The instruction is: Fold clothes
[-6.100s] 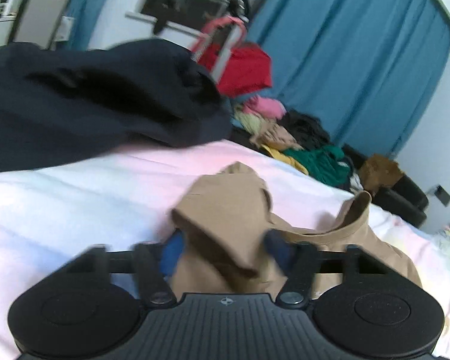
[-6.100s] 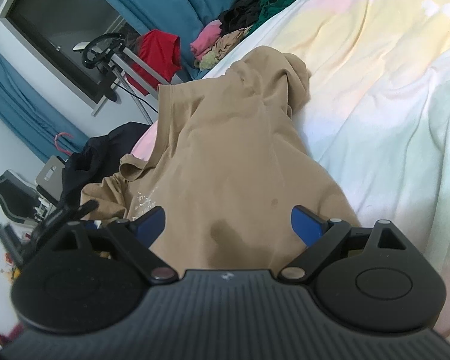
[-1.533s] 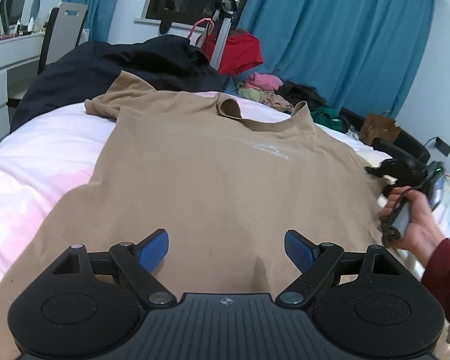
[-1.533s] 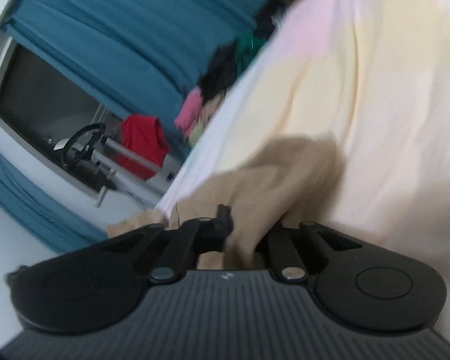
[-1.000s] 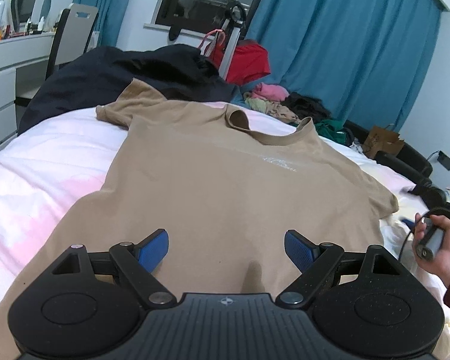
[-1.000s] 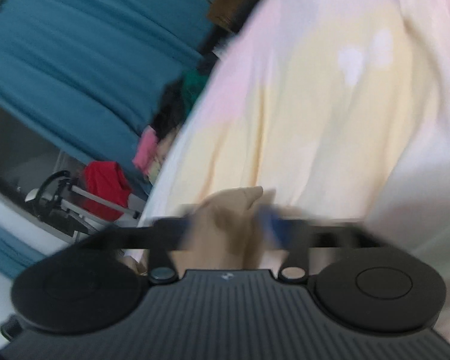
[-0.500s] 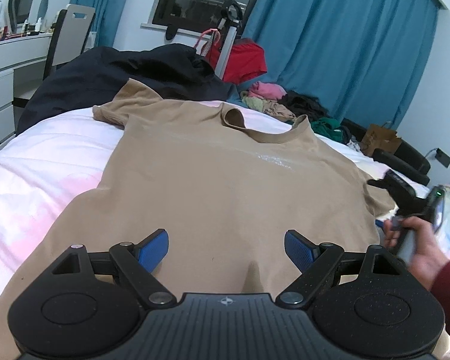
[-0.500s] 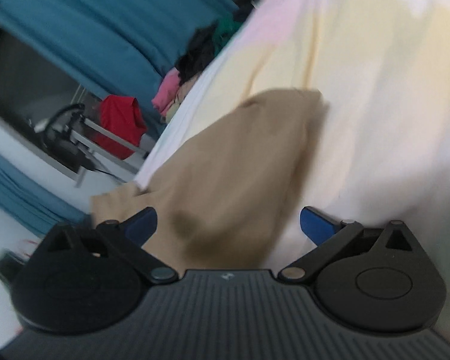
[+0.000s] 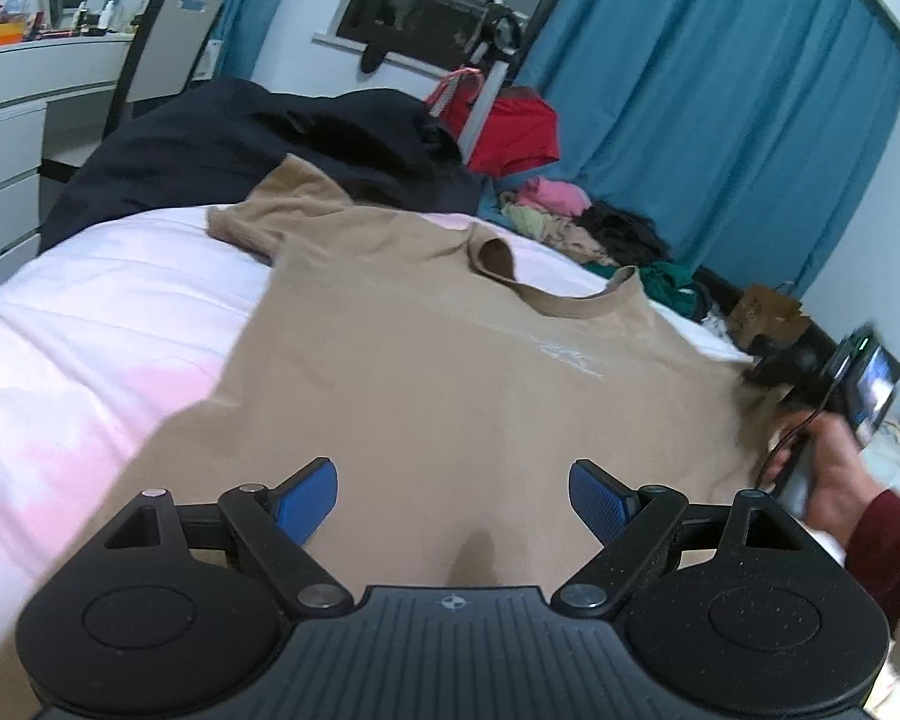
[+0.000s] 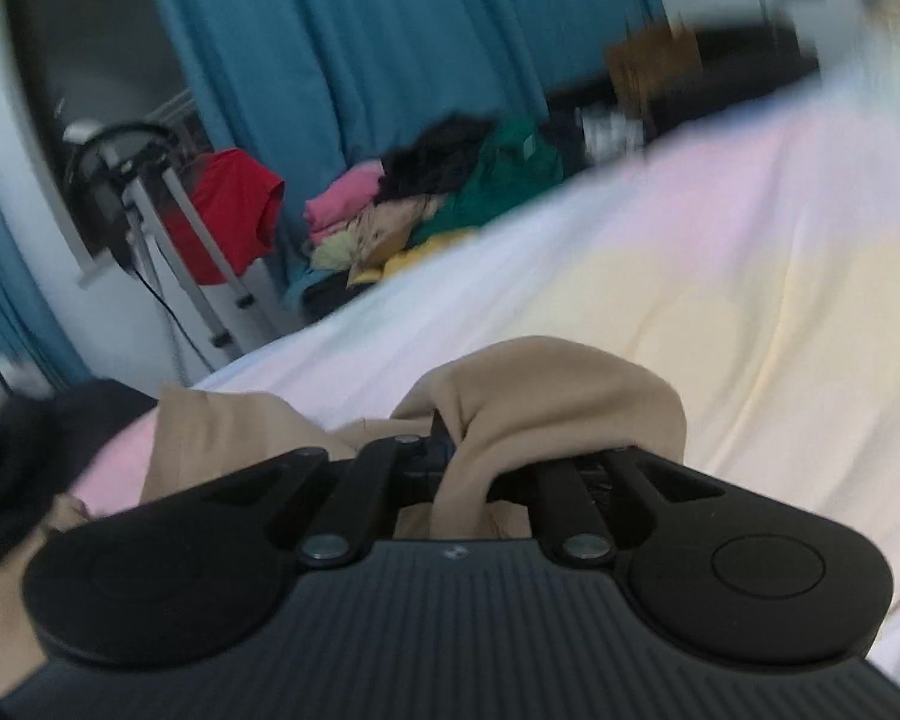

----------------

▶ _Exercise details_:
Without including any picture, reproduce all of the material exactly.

▶ _Output below_:
The instruction is: Fold clothes
[-6.100s] 
[-6.100s] 
[-1.533s] 
[-1.533s] 
[-1.000s] 
[-1.000s] 
[-0.500s] 
[-0.500s] 
[+0.000s] 
[+0.000s] 

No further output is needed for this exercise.